Al aprender a manifestarnos verbalmente esa capacidad de expresión espontánea va desapareciendo paulatinamente, volviendo al cuerpo rígido, pasivo, tenso y desequilibrado.

Manipulamos y controlamos la realidad creyendo que con ello transformamos nuestras vidas, cuando lo que habría que hacer sería percibirla con mayor profundidad. Es necesario para ello un cuerpo chispeante con un organismo consciente, con los sentidos dispuestos a explorar el mundo que nos rodea.

En Grecia imaginaron a las nueve musas como un coro, un grupo idealizado de danzarinas. Terpsícore es considerada la musa de la danza, algo así como su maestra de baile.

Había al menos medio centenar de danzas sagradas. Las gimnopedias, bailadas con el cuerpo desnudo eran de una castidad rigurosa, casi deportiva, de ahí que contasen con gran aceptación en Esparta.

Revestidas de un carácter especialmente solemne existían las danzas funerarias, singularmente si el personaje a honrar era un héroe o persona ilustre. Al teatro griego primero y después al romano se incorpora el aspecto estético de la danza junto con sus facetas cómicas y grotescas.

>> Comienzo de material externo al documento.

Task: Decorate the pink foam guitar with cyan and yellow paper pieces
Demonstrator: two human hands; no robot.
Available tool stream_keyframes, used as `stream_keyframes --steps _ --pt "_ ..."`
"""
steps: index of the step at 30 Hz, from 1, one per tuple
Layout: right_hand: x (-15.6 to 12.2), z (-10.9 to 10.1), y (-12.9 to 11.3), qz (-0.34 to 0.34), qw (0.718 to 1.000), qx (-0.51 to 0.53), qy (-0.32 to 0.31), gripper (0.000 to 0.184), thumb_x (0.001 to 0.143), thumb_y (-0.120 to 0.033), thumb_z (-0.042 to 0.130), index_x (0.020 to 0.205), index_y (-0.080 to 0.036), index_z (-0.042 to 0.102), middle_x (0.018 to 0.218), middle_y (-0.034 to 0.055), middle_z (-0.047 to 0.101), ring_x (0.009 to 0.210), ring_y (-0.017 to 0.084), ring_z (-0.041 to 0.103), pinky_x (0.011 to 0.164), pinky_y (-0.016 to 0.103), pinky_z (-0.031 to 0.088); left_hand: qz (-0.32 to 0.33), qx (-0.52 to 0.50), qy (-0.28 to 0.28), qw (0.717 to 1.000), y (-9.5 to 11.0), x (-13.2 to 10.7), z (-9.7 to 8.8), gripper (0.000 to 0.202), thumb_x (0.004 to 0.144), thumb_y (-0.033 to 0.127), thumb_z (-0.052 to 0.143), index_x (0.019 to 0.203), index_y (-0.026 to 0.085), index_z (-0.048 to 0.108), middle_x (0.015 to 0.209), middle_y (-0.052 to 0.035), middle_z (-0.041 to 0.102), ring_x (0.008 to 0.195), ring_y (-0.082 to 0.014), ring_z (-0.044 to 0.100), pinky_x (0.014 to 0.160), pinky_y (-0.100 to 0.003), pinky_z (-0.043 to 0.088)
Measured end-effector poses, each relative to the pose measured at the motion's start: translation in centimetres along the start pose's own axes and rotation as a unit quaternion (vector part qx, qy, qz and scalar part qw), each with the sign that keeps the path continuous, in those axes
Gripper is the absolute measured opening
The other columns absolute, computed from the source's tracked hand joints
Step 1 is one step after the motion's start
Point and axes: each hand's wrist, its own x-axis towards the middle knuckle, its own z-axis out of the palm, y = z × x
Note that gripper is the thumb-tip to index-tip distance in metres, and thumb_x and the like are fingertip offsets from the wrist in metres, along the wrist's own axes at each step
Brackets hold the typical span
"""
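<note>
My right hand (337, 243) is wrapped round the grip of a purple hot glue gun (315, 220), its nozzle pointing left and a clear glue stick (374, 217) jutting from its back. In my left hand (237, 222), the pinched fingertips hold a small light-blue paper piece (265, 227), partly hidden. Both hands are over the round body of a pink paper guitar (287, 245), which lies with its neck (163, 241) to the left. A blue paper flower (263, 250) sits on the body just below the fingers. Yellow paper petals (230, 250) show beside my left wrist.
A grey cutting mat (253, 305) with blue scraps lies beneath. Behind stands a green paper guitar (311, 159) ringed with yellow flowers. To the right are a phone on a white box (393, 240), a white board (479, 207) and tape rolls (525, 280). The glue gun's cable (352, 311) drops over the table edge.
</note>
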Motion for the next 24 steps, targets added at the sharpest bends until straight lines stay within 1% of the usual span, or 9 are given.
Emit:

Platón, en su república ideal, reserva un lugar para la danza. Confiaba en que la danza enseñaría a la ciudadanía la adopción de “actitudes nobles, armoniosas y plenas de gracia”. Opinaba: “la danza atiende principalmente al cuerpo, desarrollando su fortaleza, su agilidad, su belleza. Ejercita cada miembro para que se tense y se flexione componiendo dócilmente todas las figuras con movimientos fáciles y armoniosos”.

La danza se ejecutaba en solitario y en formación de un coro. No existe evidencia del baile en pareja. Tal vez, según algunos datos el baile en pareja parece haberse originado mucho más tarde. Quizá alrededor del siglo XII, en Provenza.